┏━━

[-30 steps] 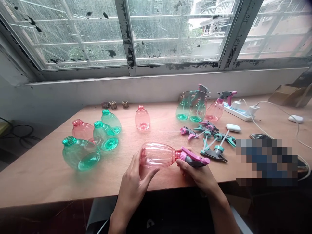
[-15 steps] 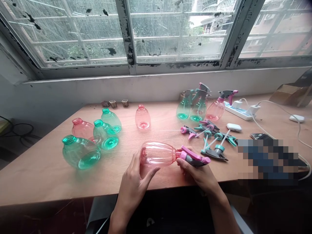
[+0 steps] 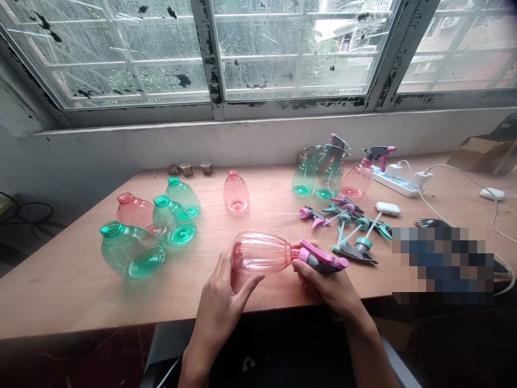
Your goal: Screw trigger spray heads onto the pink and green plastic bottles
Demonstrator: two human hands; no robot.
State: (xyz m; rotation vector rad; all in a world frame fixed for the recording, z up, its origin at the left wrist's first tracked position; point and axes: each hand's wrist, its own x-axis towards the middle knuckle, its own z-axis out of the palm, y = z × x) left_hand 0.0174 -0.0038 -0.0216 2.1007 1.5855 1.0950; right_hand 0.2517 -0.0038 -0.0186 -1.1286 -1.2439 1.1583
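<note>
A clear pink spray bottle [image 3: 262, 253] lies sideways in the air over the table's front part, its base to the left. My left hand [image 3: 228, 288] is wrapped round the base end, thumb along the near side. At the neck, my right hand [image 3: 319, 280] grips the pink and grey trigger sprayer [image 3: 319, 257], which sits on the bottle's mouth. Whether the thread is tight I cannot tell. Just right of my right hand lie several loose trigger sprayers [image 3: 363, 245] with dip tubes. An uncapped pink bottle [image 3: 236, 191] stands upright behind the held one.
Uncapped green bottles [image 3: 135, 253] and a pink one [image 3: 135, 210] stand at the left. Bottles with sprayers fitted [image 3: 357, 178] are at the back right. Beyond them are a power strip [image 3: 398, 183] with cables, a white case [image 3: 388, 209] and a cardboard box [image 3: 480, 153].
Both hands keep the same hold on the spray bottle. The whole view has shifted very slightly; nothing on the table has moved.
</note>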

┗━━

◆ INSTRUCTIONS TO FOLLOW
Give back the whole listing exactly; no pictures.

◆ REPLY
[-30 steps] 
[-15 steps] 
[+0 steps] 
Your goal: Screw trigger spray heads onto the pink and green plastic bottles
Demonstrator: two human hands; no robot.
State: (xyz m; rotation vector rad; all in a world frame fixed for the recording, z up, its origin at the left wrist's first tracked position; point and axes: each hand's wrist, its own x-axis towards the middle knuckle, its own z-axis out of the palm, y = z × x) left_hand 0.0174 -0.0038 -0.0216 2.1007 1.5855 1.0950; right_hand 0.2517 -0.0038 -0.0186 -1.1286 -1.2439 1.1583
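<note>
A clear pink spray bottle [image 3: 262, 253] lies sideways in the air over the table's front part, its base to the left. My left hand [image 3: 228, 288] is wrapped round the base end, thumb along the near side. At the neck, my right hand [image 3: 319, 280] grips the pink and grey trigger sprayer [image 3: 319, 257], which sits on the bottle's mouth. Whether the thread is tight I cannot tell. Just right of my right hand lie several loose trigger sprayers [image 3: 363, 245] with dip tubes. An uncapped pink bottle [image 3: 236, 191] stands upright behind the held one.
Uncapped green bottles [image 3: 135, 253] and a pink one [image 3: 135, 210] stand at the left. Bottles with sprayers fitted [image 3: 357, 178] are at the back right. Beyond them are a power strip [image 3: 398, 183] with cables, a white case [image 3: 388, 209] and a cardboard box [image 3: 480, 153].
Both hands keep the same hold on the spray bottle. The whole view has shifted very slightly; nothing on the table has moved.
</note>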

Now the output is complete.